Do salonu z naburmuszoną miną wpadł Kellin aka psycho niania. Zaraz za nim wszedł jego mąż krztuszący się ze śmiechu. Musiałem przyznać, że byli naprawdę słodką parą.

- Właśnie kotku idźmy już - dał mu całusa w policzek a Bandit pisnęła ucieszona. Kell tylko westchnął i ze spuszczoną głową skierował się do wyjścia. Dziewczynka zerwała się z moich kolan, podbiegła do niego i mocno przytuliła.

- Dobranoc wujku Kellinie. Dobranoc wujku Vic. - Już miała lecieć do pokoju ale zatrzymała ją nasza niezawodna niańka.

- Nie zapomniałaś o czymś młoda damo? - Spytał i postukał się palcem po policzku. Bandit zaśmiała się i pocałowała w policzek najpierw jego potem Vica i pobiegła do pokoju. - Do jutra - pomachał mi a ja uśmiechnąłem się pod nosem i odmachałem mu, życząc dobrej nocy.

- Nie wątpię - w progu, opierając się o framugę staną Frank. - Dobrej nocy chłopaki - przytulił ich po kolei i odprowadził pod same drzwi, żartując w między czasie.

- Ja chyba też będę już lecieć - mruknęła Lynz stając w przejściu do kuchni. - Nie lubię wracać kiedy jest całkiem ciemno.
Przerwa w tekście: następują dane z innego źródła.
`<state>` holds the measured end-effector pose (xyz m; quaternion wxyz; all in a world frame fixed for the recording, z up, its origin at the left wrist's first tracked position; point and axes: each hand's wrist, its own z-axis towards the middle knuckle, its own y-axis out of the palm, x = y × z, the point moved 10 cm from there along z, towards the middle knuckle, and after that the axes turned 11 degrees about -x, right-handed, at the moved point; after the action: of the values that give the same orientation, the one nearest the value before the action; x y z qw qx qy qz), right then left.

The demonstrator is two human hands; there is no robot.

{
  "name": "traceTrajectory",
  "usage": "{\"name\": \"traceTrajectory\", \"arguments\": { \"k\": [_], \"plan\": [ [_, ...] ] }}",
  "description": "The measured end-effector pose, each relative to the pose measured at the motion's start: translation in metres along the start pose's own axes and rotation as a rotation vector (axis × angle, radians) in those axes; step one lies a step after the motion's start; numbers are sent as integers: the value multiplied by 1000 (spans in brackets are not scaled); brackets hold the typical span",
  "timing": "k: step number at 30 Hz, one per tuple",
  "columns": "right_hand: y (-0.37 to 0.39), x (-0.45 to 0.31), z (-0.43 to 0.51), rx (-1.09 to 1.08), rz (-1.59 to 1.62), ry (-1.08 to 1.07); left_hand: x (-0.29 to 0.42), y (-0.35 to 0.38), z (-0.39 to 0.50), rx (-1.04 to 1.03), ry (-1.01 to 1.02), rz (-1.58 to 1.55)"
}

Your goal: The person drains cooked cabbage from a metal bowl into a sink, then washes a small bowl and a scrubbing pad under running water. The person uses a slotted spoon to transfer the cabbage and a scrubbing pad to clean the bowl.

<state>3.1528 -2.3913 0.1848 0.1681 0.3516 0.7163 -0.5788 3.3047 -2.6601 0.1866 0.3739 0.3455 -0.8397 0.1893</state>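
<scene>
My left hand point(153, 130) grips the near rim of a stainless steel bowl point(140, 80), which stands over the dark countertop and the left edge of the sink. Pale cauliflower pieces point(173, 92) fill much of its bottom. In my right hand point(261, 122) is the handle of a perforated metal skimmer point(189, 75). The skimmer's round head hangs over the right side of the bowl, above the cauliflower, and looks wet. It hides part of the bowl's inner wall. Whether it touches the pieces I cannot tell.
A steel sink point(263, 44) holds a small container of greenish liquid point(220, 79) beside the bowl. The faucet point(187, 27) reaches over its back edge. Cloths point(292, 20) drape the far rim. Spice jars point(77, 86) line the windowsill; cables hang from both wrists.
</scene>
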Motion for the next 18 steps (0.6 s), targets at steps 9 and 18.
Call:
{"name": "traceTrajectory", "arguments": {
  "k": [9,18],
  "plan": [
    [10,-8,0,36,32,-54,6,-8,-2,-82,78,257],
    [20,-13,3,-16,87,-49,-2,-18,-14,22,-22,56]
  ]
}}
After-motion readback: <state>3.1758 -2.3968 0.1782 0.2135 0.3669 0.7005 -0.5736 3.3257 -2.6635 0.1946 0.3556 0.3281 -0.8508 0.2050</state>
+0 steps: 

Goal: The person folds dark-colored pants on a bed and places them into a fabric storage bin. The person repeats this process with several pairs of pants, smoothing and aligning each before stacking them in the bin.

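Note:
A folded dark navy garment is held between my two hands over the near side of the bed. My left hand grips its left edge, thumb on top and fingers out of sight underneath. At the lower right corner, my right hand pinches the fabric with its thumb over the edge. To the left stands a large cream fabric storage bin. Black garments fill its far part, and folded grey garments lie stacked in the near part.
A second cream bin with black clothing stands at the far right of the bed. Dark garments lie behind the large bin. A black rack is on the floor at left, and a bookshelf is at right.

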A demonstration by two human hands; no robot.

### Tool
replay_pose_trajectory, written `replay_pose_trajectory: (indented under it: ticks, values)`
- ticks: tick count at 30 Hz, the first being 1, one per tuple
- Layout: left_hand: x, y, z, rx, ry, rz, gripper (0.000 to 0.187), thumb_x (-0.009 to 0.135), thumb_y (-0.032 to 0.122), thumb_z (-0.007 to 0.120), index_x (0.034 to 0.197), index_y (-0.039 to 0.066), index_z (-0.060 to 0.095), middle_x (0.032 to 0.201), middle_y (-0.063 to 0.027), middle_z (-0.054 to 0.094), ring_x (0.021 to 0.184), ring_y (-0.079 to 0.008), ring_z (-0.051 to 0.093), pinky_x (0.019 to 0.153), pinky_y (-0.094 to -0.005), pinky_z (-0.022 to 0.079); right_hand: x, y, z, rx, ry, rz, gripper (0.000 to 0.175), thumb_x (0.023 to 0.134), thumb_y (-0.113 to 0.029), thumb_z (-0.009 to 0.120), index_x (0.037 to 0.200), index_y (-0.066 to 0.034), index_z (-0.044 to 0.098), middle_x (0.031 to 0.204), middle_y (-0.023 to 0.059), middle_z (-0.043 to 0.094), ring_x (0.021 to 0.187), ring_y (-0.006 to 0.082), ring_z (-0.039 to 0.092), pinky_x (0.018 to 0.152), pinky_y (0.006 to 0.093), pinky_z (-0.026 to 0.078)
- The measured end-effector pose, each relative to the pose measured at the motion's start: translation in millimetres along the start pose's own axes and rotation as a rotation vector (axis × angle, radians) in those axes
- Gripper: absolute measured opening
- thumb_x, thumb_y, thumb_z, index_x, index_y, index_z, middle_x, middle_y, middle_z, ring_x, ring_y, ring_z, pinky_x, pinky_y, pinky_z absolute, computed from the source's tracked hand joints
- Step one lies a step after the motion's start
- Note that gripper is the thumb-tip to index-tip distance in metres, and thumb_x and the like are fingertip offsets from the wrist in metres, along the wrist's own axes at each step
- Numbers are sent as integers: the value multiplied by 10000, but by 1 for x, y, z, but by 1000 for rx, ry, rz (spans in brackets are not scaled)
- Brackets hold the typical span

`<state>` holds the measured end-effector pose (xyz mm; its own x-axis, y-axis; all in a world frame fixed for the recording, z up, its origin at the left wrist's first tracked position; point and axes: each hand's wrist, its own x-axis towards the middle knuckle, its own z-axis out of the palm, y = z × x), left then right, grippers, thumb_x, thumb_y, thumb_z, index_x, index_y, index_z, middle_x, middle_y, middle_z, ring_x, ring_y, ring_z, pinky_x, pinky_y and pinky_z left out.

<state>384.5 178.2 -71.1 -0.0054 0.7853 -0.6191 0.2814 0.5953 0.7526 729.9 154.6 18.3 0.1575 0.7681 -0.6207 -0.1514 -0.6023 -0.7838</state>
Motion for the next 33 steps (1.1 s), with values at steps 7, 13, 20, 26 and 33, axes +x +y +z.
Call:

- Jeśli chcesz, to cię potem odprowadzę - zaoferował Frank, chowając ręce do kieszeni i znów opierając się o framugę drzwi.

- Zwariowałeś? To drugi koniec miasta - zaśmiała się cicho aby nie obudzić dzieci. - Lecę pa pa pa - przytuliła mocno Franka. - Na razie Gee - pomachała mi a ja powtórzyłem jej gest. - I nie martw się tak o nią bo osiwiejesz. Jest sprytna da radę. - Jeszcze raz ścisnęła Franka a zaraz już jej nie było.

Chłopak zamknął drzwi na klucz, zajrzał jeszcze do dzieci a potem opadł na kanapę obok mnie. Przez chwilę siedzieliśmy w przyjemnej ciszy. Z pokoi obok było słychać tylko miarowy oddech naszych małych szkrabów. Które niestety nie były tak do końca nasze i wcale już nie takie małe.

- Dom wariatów - westchnął w końcu Franki.

- Dosłownie - zaśmiałem się. - Mamy nawet naczelnego psychopatę. - Pomieszczenie wypełnił jego cichy śmiech. Dźwięk, który kochałem najbardziej na świecie. - Ale kocham to wiesz?

- Och ja też - potaknął gorliwie. - Mimo że czasami marzę tylko o tym żeby rzucić to wszystko i wyjechać w Bieszczady - znów się zaśmiał a ja zmarszczyłem brwi

- Co to?

- Góry w Polsce - wyjaśnił. - Jak zapytasz co to Polska to cię jutro wyślę razem z Bandit do przedszkola. - Najśmieszniejsze było to, że mówił całkiem poważnie.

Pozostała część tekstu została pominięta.